Zoro's shoulders settled. Perona resumed the World Government debate, asking a small plush bat whether the Marines would attempt to tax excessive cuteness. He sat among the plush audience, sipped his tea, and said nothing while the one-sided argument continued around him.

It had gone better than expected. He felt relieved.


Two days later, a colorful array of panties appeared on his bed.

He'd stood for measurements the afternoon before, wearing the torn pair so Perona could get accurate sizing. She had clucked her tongue at the damage along the seam, turning the fabric over between her fingers with exaggerated disappointment. Then she'd glanced up at him and said, "And these look cute on you, too," in the same tone she used to judge everything. Something in Zoro's chest had felt unexpectedly good at that.

Perona organized the world by whether something was cute or not cute. Since the day he arrived, Zoro had existed firmly in the Not Cute column. Her saying something looked cute on him meant – by her standards, at least – that he looked good.

Zoro closed his door behind him to give himself privacy. Mihawk never came looking for him, and Perona could phase through walls whenever she pleased. The symbolism of the closed door helped anyway.

His room shared the same bones as hers, arranged with less chaos. A tall window faced the gray sky. The heavy stone walls held a fireplace that kept the cold from settling in too deep. The bed stood against the far wall, an armchair and small table beside it. A wardrobe held the clothing Perona made for him, folded or hanging. The tall mirror stood where she'd insisted it stay.

Zoro walked to the bed. The new underwear had been laid out in a neat spread across the blanket. He reached down and ran his calloused fingers over the nearest pair – dusky pink, soft cotton, tiny bows stitched along the waistband. The rest were similar, some darker, some lighter, each with small delicate details Perona had clearly enjoyed adding.

His throat tightened a little at how much he liked them.

He stripped out of his trousers, picked up one pair, and stepped into them. The fabric settled against his skin, snug at the hips and easy in front. He tugged the waistband once and turned toward the mirror.

They looked right.

The soft color sat against his scarred skin without looking strange. The contrast did the same thing the purple pair had done – cut the harshness of him in a way he hadn't expected.

Zoro stood there a moment, then reached for his trousers.

He dressed again, the delicate fabric hidden beneath layers of darker cloth. The knowledge that it was there settled quietly under his ribs. He folded the remaining pairs and placed them in the wardrobe drawer, lining them up with more care than most of his belongings received.

Then he left his room and headed down to lunch.


Time passed.

Zoro grew stronger still, adding muscle and scars under Mihawk's relentless training. He mastered Armament Haki until it came as naturally as breathing, sharpened his Observation Haki, and refined every movement of his blades until their weight felt like an extension of his own body. By the end of it, he felt ready. Ready to protect his crew.

When the appointed time arrived, Mihawk arranged a small boat to carry Zoro and Perona to Sabaody. They stood together on the stone steps outside the castle before he left. The sea wind brought salt and the smell of distant storms across the island.

"You've learned all I can teach you," Mihawk said, calm and certain. "The rest is up to you."

Zoro clasped the man's hand firmly. "Meet you on the battlefield one day."

Mihawk's golden eyes flashed with something close to pride. "I look forward to it, Roronoa."


The trip to Sabaody lasted several days.

Perona handled navigation with more competence than Zoro had expected. The small boat cut steadily across the sea while he trained on deck and she directed them with irritated commentary whenever he drifted too close to trouble.

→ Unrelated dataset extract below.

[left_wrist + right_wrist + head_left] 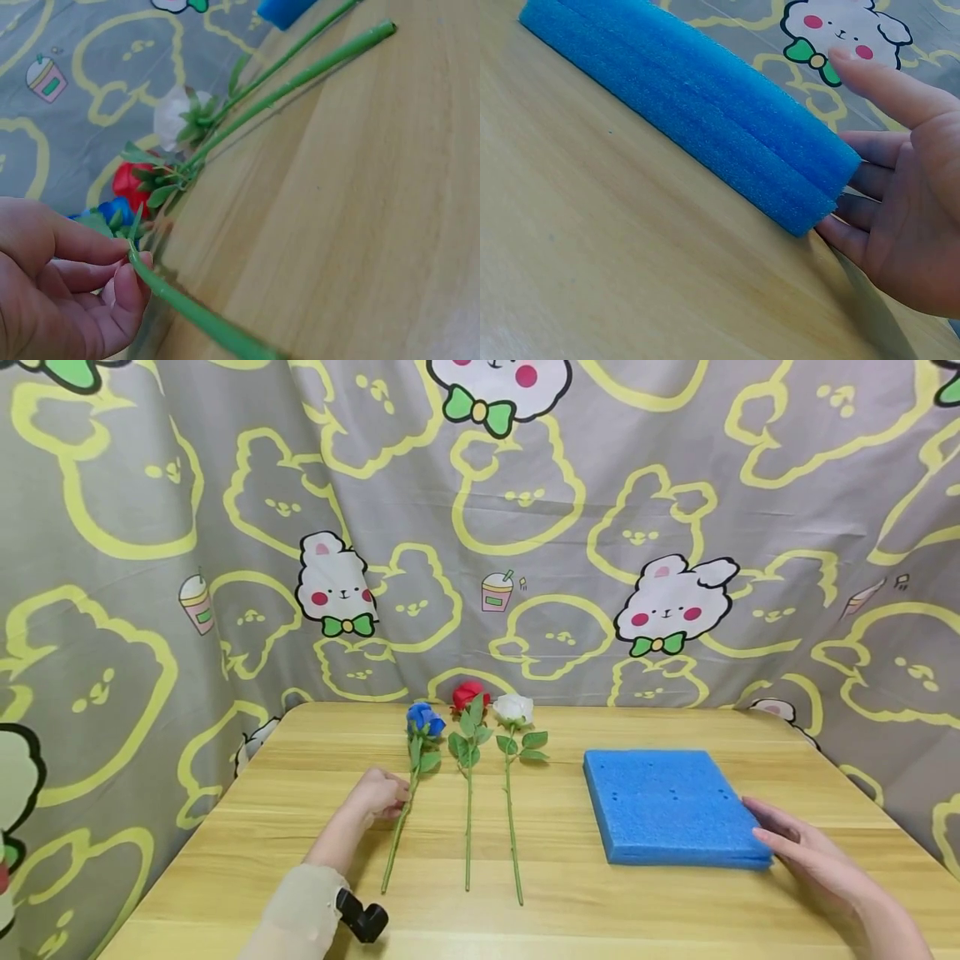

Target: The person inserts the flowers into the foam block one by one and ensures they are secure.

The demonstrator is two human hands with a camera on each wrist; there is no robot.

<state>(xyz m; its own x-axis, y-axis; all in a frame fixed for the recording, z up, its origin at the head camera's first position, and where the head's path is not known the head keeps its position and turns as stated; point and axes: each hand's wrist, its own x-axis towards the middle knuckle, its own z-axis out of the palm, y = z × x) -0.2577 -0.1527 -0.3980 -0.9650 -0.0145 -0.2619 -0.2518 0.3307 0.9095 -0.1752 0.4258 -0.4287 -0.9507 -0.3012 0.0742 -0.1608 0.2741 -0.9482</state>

"As if I'd let all my time and effort spent on you disappear because you got lost," she said when he asked why she'd come.

It was an excuse, and they both knew it. They were going to part ways soon. Zoro felt that as a steady ache under his ribs and didn't pretend otherwise, at least to himself.

Thanks to her, he was the first to arrive. They unpacked his things into his locker on the Sunny together – the new outfits she'd made him, sharper and better fitted than anything he'd have chosen on his own, though he'd long since gotten used to her eye. His favorite was a green long coat he could wear open over his chest. The panties he tucked away more carefully than anything else, placing them in a plain boot box after clearing out the flotsam he'd kept there before. By the end of the two years, she'd made him more than two dozen pairs. He hoped they'd last.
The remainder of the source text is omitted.